42 ❑x Provide a detail showing the air gap to the drain for the ice machine drain hose of a
minimum 1" per International plumbing code Chapter 801.2
Approved 1/30/11— based on sheet P06 that shows the air gap.
43 0 Provide a one line drawing off all the medical gas manifold systems showing source
valves, check valves, relief valve, and redundancy switch over device, gauges, master
alarm switch etc meet NFPA 99 Chapter 4-3 and figure 4-3.1.1.6 of the 1999 version.
Not Approved 1/30/11— Provide the source valve location, check valves from tanks
and relief valve piping routing from them.
44 ❑x Specifications on sheet P10 part 4.14 A speaks to using dental surgical vacuum.
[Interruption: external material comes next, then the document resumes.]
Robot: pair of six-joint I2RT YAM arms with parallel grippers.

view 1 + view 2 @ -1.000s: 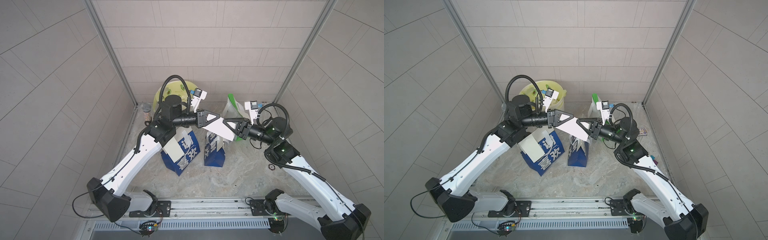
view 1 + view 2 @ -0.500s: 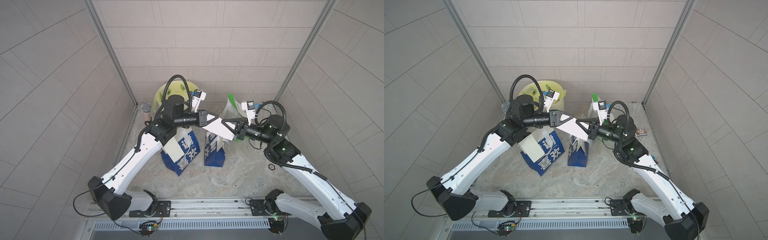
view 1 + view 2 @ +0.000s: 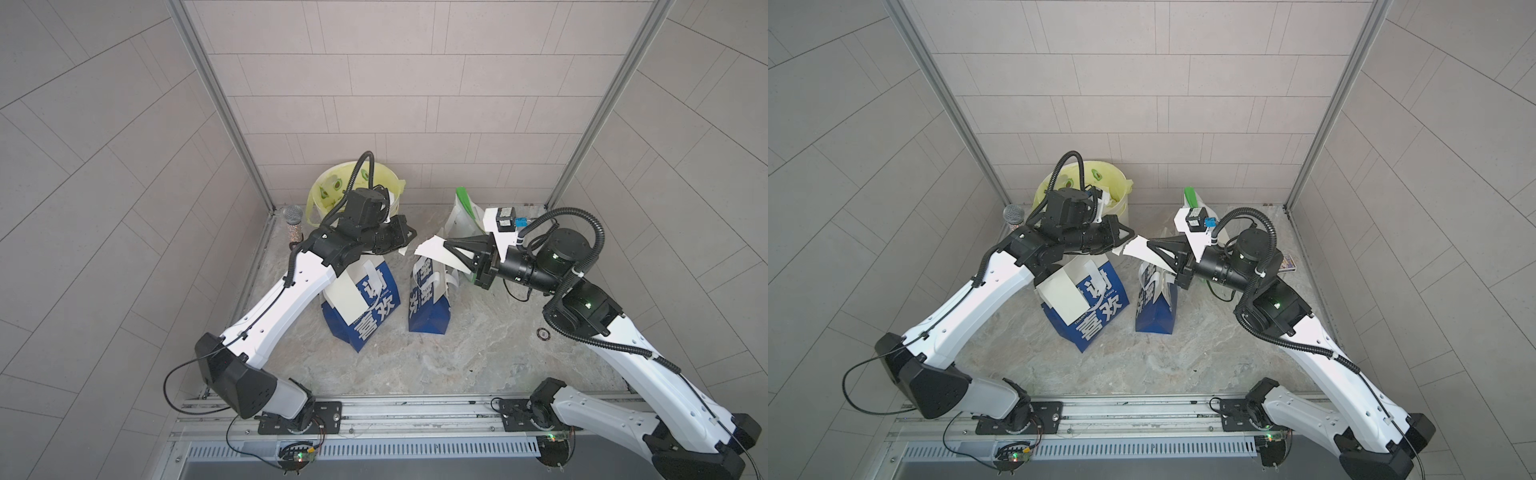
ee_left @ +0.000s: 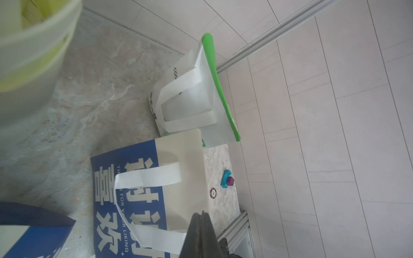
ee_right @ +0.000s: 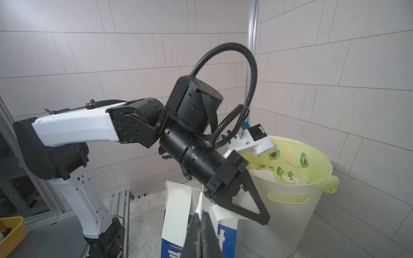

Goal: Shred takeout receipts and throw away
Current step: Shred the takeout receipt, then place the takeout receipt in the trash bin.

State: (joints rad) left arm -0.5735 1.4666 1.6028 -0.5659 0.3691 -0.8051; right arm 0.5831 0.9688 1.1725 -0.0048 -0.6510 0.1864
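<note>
clamping receipt pieces (image 3: 430, 252), left tool (image 5: 264, 217) and right tool (image 3: 449, 245); left wrist view misses paper

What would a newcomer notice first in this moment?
Mid-air above the blue bags, the right gripper is shut on a white receipt piece. The left gripper faces it, shut on a smaller torn scrap, a gap between them. Behind the left gripper stands a white bin with a yellow avocado-print liner, paper scraps inside.
</note>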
This
system is not a level 3 dental system and must meet all the requirements of a level 1
medical gas system per NFPA 99 Chapter 4-3.
Approved 1/30/11— based on sheet P10 update showing a level 1 system.
Compliance with the comments above provided by the Department of Health, Construction Review Services, are necessary for this facility to meet
the requirements of the applicable licensing regulations found in the Washington State Administrative Code and associated references. These
comments do not relieve the facility from the responsibility to meet the requirements of any other applicable federal, state or local regulations.
In the event of conflicts between other jurisdictions and these written comments, the most stringent shall apply.